Note: This policy is not intended to apply to examinations under anesthesia, or to setting fractures or complete joint dislocations under anesthesia.
Background
Spinal manipulation under anesthesia (SMUA) has been used mostly by osteopaths and to a much lesser degree by orthopedists to treat spinal dysfunction. This procedure was typically performed in one single session. More recently, some chiropractors, with the assistance of anesthesiologists, have also employed this technique to alleviate acute and chronic neck and back pain.
The rationale for this approach is that fibrotic changes in the peri-articular and intra-articular soft tissues hinder movement, and sometimes it is necessary to anesthetize patients to reduce muscle tone and protective reflex mechanisms so that the spine can be manipulated effectively. This maneuver supposedly will break up adhesions within the surrounding spinal joints and stretch the restricting fibrotic tissue to a length compatible with motion, thereby, increasing joint function and reducing pain.

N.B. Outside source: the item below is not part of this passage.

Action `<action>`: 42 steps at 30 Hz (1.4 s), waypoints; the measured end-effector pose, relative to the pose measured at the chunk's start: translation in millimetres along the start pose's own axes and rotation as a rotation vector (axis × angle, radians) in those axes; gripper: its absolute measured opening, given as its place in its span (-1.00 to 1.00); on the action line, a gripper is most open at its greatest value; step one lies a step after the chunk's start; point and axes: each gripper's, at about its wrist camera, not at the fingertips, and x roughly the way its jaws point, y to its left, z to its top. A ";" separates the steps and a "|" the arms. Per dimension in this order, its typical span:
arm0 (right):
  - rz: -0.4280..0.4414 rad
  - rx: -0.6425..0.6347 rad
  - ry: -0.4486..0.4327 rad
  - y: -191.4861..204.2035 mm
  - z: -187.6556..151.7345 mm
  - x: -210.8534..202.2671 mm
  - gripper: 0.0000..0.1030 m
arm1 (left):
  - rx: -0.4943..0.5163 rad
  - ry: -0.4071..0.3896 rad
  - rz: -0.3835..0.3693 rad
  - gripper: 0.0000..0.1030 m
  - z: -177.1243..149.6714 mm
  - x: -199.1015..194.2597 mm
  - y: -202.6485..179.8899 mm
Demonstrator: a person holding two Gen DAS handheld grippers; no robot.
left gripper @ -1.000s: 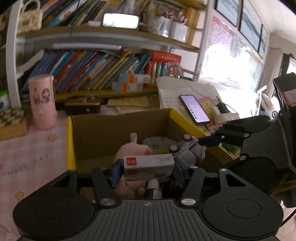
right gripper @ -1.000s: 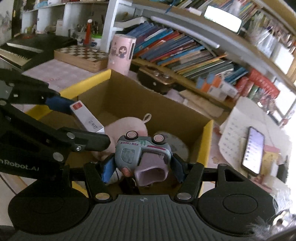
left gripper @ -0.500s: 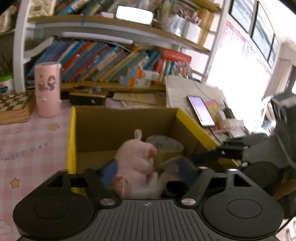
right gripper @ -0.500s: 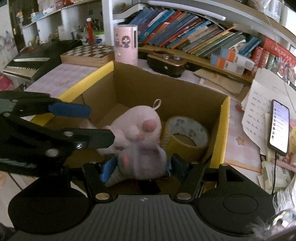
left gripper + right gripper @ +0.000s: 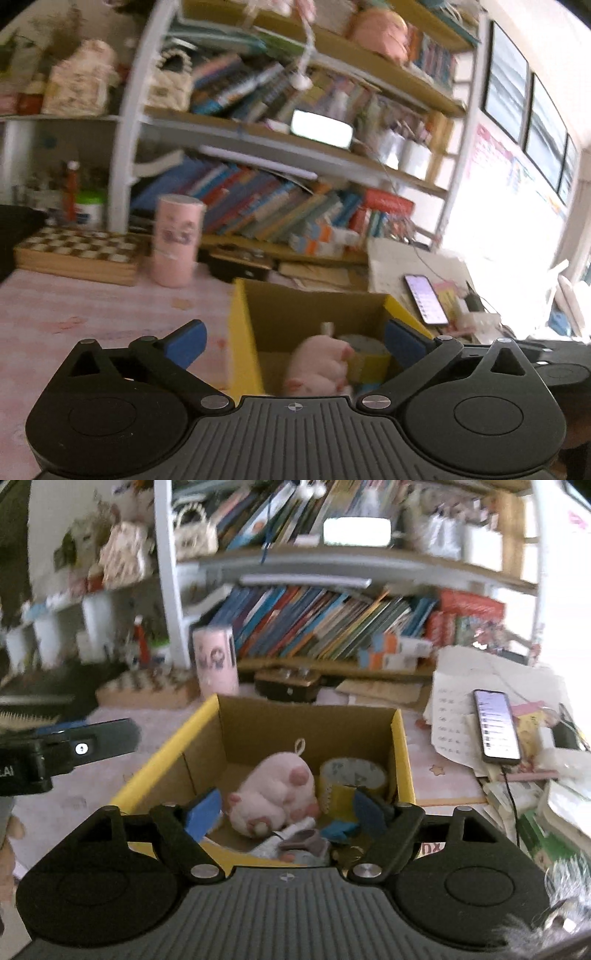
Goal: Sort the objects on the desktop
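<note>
A yellow-rimmed cardboard box [image 5: 400, 746] stands on the pink desk; it also shows in the left wrist view [image 5: 242, 332]. Inside lie a pink plush [image 5: 277, 786], a yellow tape roll [image 5: 351, 775] and a grey toy truck [image 5: 303, 845] at the near wall. The plush [image 5: 321, 365] and tape roll [image 5: 365, 350] show in the left wrist view too. My right gripper [image 5: 286, 810] is open and empty above the box's near edge. My left gripper [image 5: 293, 339] is open wide and empty, raised over the box's left rim.
A pink cylinder cup [image 5: 216, 661], a chessboard [image 5: 77, 247] and a dark small case [image 5: 288, 686] stand behind the box. A lit phone [image 5: 496, 723] lies on papers at the right. Bookshelves [image 5: 325, 620] fill the back. The left gripper's arm [image 5: 66, 749] shows at the left.
Both grippers opened and let go: the staple box and the toy truck dropped into the cardboard box. Both grippers then rose and pulled back from it.
</note>
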 end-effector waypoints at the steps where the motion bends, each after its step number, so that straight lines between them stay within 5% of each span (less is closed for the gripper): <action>1: -0.012 0.013 -0.014 6.0 -2.5 -5.4 0.56 | -0.002 -0.005 0.018 1.00 -1.7 -8.8 4.9; 13: -0.152 0.072 -0.072 84.8 -52.9 -55.1 0.71 | -0.063 0.019 0.154 1.00 -42.6 -96.0 52.1; 26: -0.130 0.067 -0.032 148.5 -96.1 -96.4 0.72 | -0.042 0.048 0.179 1.00 -70.9 -164.9 66.3; 42: -0.124 0.101 -0.007 175.7 -123.3 -127.5 0.72 | -0.080 0.050 0.186 1.00 -89.1 -214.1 75.4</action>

Within the realm of chiropractic, SMUA is generally performed daily for 1 to 5 consecutive days on an outpatient basis, and is followed by a post-SMUA rehabilitation regimen, which entails one week of daily manipulation to maintain joint mobility and avoid re-adhesion of fibrotic tissue. Anesthesia is usually induced by intravenous Pentothal (sodium thiopental), and manipulation of the affected joints takes about 7 to 10 minutes.
Although the risks associated with spinal manipulation and SMUA appear remote, serious complications following lumbar spinal manipulation, including massive cauda equina compression and vertebral pedicle fracture have been reported. For manipulation of the cervical spine, there is an increased chance of basivertebral and/or vertebral artery injury. Additionally, general anesthesia carries a small but clinically significant risk of anaphylaxis or malignant hyperpyrexia.

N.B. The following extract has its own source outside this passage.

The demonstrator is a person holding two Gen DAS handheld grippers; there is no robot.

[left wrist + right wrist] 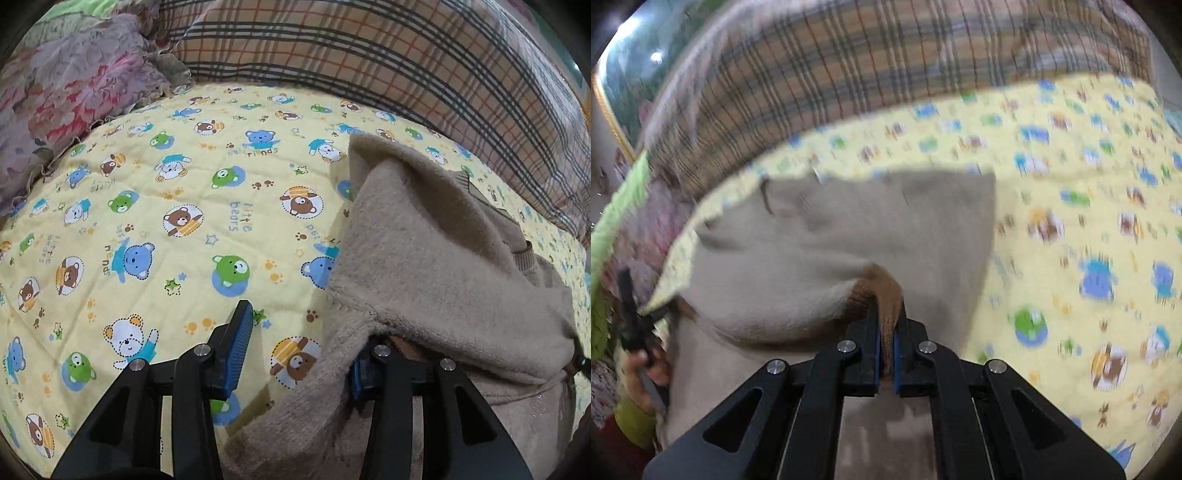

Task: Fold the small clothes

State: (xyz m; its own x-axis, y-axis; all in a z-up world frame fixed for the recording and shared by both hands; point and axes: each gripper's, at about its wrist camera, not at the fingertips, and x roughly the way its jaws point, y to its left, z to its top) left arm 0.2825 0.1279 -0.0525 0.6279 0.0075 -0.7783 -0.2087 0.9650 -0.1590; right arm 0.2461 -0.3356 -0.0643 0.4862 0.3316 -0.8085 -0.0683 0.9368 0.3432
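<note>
A small beige fleecy garment [436,240] with brown ribbed trim lies on the yellow bear-print quilt [177,206]. My left gripper [303,347] is open; its left finger [236,339] stands free over the quilt, while its right finger is under a draped fold of the garment. In the right wrist view the garment [827,236] hangs in front. My right gripper [886,325] is shut on its brown ribbed edge [882,291]. The right wrist view is motion-blurred.
A plaid blanket [388,59] runs along the far side of the quilt, and it also shows in the right wrist view [820,74]. A floral ruffled cushion [74,92] lies at far left. The other gripper and a hand [639,332] show at the left edge.
</note>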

A recent assessment on SMUA (Kohlbeck and Haldeman, 2002) concluded that medicine assisted spinal manipulation therapies have a relatively long history of clinical use and have been reported in the literature for over 70 years. However, evidence for the effectiveness of these protocols remains largely anecdotal, based on case series mimicking many other surgical and conservative approaches for the treatment of chronic pain syndromes of musculoskeletal origin. There is, however, sufficient theoretical basis and positive results from case series to warrant further controlled trials on these techniques.
In a prospective cohort study of 68 chronic low-back pain (LBP) patients. Kohlbeck et al (2005) measured changes in pain and disability for LBP patients receiving treatment with medication-assisted manipulation (MAM) and compared these to changes in a group only receiving spinal manipulation therapy (SMT). Outcomes were measured using the 1998 Version 2.0 American Association of Orthopaedic Surgeons/Council of Musculoskeletal Specialty Societies/Council of Spine Societies Outcomes Data Collection Instruments. The primary outcome variable was change in pain and disability. All patients received an initial 4- to 6-week trial of SMT, after which 42 patients received supplemental intervention with MAM and the remaining 26 patients continued with SMT. Low back pain and disability measures favored the MAM group over the SMT-only group at 3 months. This difference attenuated at 1 year. These investigators concluded that medication-assisted manipulation appears to offer some patients increased improvement in LBP and disability, and stated that further investigation of these apparent benefits in a randomized clinical trial is warranted.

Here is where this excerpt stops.